Methode

Das Verfahren folgt diesen Schritten:

1. Kalibrieren Sie ihre Pipetten, die Sie für dieses Experiment nutzen möchten.
2. Geben Sie jeweils in 20 x 20 ml Reagenzgläser genau 9 ml 0,9%-ige NaCl Lösung hinein.
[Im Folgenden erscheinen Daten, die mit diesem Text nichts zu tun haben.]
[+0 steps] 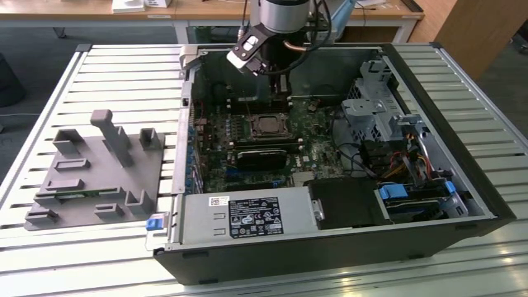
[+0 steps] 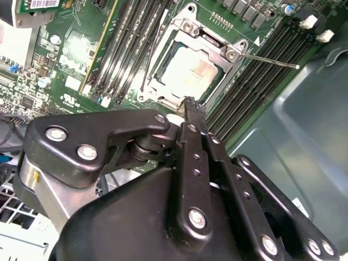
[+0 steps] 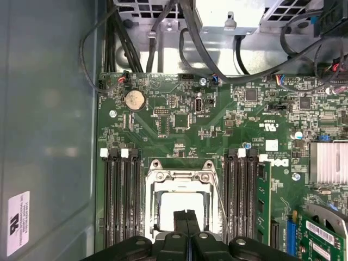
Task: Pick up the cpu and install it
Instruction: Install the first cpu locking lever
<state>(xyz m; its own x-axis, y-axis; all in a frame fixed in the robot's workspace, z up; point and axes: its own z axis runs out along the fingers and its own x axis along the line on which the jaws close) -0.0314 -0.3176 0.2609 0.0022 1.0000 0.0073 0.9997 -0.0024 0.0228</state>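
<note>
You see the gripper (image 3: 186, 220) pinched fully together and empty above the cpu (image 2: 190, 73), which already lies flat inside its socket (image 2: 187, 103) at frame center.

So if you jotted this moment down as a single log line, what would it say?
tool: shut, empty, above socket | cpu: seated in motherboard socket, frame open | fixture tray: beside case, on exterior view's left
</note>
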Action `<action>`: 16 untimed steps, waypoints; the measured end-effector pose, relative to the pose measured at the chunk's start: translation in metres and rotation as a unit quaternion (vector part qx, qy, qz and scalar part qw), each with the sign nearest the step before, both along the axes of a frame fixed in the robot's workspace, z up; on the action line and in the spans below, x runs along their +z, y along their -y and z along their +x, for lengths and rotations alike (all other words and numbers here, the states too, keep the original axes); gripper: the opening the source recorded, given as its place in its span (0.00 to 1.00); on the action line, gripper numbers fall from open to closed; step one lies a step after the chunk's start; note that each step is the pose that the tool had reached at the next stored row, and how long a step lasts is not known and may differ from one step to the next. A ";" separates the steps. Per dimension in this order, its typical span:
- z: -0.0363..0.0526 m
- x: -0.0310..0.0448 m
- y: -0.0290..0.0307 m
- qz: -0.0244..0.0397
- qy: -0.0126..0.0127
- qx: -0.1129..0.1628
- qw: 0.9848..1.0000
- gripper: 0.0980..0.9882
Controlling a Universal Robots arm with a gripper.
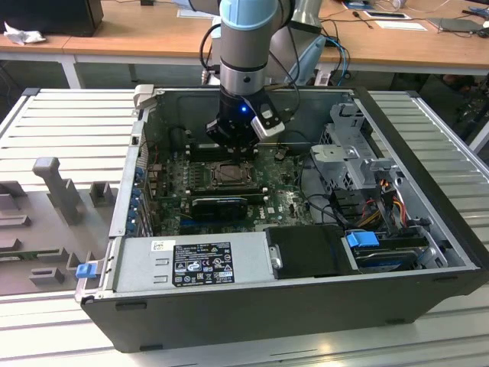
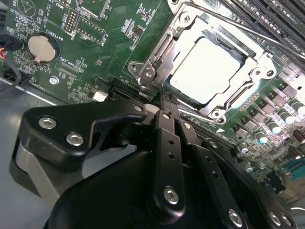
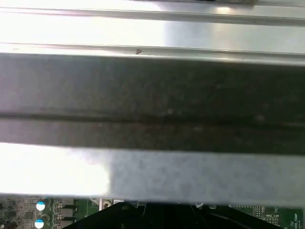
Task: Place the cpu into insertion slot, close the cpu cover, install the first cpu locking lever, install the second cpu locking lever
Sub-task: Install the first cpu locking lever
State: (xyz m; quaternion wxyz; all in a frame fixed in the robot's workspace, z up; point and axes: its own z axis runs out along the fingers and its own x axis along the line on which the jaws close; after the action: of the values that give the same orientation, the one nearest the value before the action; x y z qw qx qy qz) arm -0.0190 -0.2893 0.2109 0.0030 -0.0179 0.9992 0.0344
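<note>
One arm is lowered into the open case (image 1: 428, 229), its gripper (image 1: 231, 142) just above the board's (image 2: 95, 47) socket area in the exterior view. In the second wrist view the fingers (image 2: 164, 126) are pressed together, tips beside the slot (image 2: 157, 62). The cpu (image 2: 209, 67) sits in the slot with the cover (image 2: 228, 98) down around it.

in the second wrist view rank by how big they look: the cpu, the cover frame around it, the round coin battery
1. Square dark-silver metal cpu cover frame, lying around the chip.
2. Pale silver-grey square cpu, inside the frame's window.
3. Round silver coin battery, smallest.
</note>
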 end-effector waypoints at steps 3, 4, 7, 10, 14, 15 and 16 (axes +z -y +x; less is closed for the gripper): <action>-0.0010 0.0091 0.0000 0.002 0.000 0.000 1.000 0.01; -0.0030 0.0112 0.0000 0.003 0.001 0.000 1.000 0.01; -0.0104 0.0179 0.0000 0.006 0.004 0.000 1.000 0.01; -0.0155 0.0213 0.0000 0.009 0.007 0.000 1.000 0.01; -0.0135 0.0196 -0.0027 0.010 0.007 0.005 1.000 0.01; -0.0125 0.0192 -0.0030 0.010 0.007 0.005 1.000 0.01; -0.0109 0.0187 -0.0036 0.010 0.007 0.005 1.000 0.01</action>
State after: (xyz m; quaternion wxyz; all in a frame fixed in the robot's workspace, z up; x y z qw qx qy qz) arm -0.0299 -0.2857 0.2296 0.0104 -0.0227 0.9987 0.0442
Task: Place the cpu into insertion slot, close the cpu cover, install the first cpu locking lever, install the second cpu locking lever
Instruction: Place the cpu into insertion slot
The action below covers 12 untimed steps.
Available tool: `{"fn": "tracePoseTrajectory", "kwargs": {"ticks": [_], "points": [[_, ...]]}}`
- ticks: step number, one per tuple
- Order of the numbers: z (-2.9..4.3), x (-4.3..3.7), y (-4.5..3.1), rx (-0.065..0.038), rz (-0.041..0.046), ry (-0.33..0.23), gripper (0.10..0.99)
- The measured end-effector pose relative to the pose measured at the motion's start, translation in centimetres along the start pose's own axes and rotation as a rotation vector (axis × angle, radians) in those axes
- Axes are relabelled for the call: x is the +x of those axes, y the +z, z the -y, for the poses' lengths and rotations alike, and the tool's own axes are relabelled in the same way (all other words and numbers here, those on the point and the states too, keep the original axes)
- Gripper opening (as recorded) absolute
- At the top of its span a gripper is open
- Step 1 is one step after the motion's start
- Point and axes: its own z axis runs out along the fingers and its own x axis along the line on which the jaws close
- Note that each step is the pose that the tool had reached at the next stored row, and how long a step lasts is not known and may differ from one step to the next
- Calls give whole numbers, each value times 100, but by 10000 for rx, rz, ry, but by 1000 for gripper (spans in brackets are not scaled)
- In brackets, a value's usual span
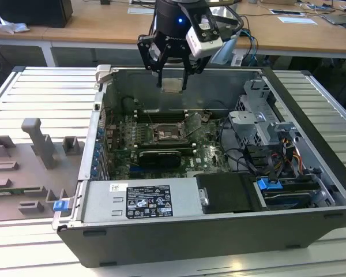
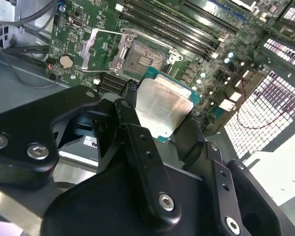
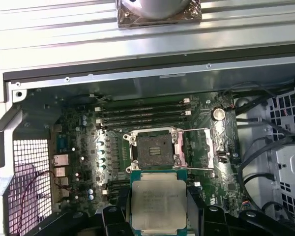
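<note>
1. The pincer [image 1: 172, 82] grips the cpu [image 1: 172, 87] by two opposite edges, high above the open case [image 1: 219, 231].
2. The insertion slot [image 3: 152, 150] lies uncovered below, well apart.
3. The cpu looks light, stiff and probably fragile underneath, so holding it by the edges suits it.

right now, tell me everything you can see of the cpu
The cpu is a flat square chip: a pale silvery metal lid on a green board whose edge shows around it. The gripper holds it by opposite edges, in the air over the open computer case, apart from the empty insertion slot.
</note>
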Motion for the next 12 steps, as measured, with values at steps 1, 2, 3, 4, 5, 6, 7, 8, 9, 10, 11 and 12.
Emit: {"fn": "tracePoseTrajectory", "kwargs": {"ticks": [1, 2, 3, 4, 5, 6, 7, 8, 9, 10, 11, 12], "points": [[0, 0, 0, 2, 7, 70, 541], [0, 0, 1, 11, 24, 244, 541], [0, 0, 1, 35, 46, 460, 541], [0, 0, 1, 50, 63, 638, 541], [0, 0, 1, 61, 82, 827, 541], [0, 0, 1, 70, 109, 1131, 541], [0, 0, 1, 73, 130, 1366, 541], [0, 0, 1, 76, 140, 1464, 541], [0, 0, 1, 80, 150, 1573, 541], [0, 0, 1, 86, 161, 1701, 541], [0, 0, 2, 89, 170, 1789, 541], [0, 0, 2, 94, 180, 1902, 541]]}}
Verschließen Sie die Reagenzgläser mit Alu-Kappen.
3. Autoklavieren Sie diese Gefäße in einem Edelstahlreagenzglasständer stehend für 15 min bei 121°C.
4. Kühlen Sie die Kochsalzlösung auf Raumtemperatur ab.
5. Beschriften Sie die Gefäße der Reihe nach mit 10-1, 10-2 ... bis 10-10.
6. Messen Sie die O.D.600 Ihrer Übernachtkultur (ÜN-Kultur).
7. Geben Sie in das erste Reagenzglas (Beschriftung 10-1) genau 1 ml Ihrer ÜN-Kultur.
8. Schütteln Sie diese Mischung auf einem Vortexer für 30-60 Sekunden.
9. Entnehmen Sie steril mit einer frischen, sterilen Pipettenspitze genau 1 ml Kultursuspension.
10. Geben Sie diesen Milliliter in das zweite Reagenzglas (Beschriftung 10-2).
11. Fahren Sie fort wie in Schritt 7 bis 9 beschrieben.
12. Beschriften Sie 10 LB-Agarplatten an ihrem Bodenrand jeweils mit den Verdünnungsstufen von 10-1 bis 10-10.
13. Plattieren Sie aus jedem Reagenzglas 100 µl Bakteriensuspension auf die beschrifteten, trockenen LB-Agarplatten.
14. Verteilen Sie diese 100 µl mit dem Drigalskispatel auf der Agaroberfläche, bis Sie einen Widerstand in der Spatelbewegung bemerken. Dann ist die Flüssigkeit vollkommen in die Agarplatte aufgenommen worden.
15. Bebrüten Sie diese Agarplatten bei 37°C für 24 Stunden.
16. Zählen Sie die Kolonien auf den einzelnen Agarplatten aus.
17. Rechnen Sie alle Werte für 1 ml verdünnte Kultur hoch.
18. Kalkulieren Sie die Werte für 1 ml unverdünnte Kultur.
19. Berechnen Sie die Anzahl Zellen, die in einem Milliliter Kultur mit der O.D.600 = 1 vorkommen.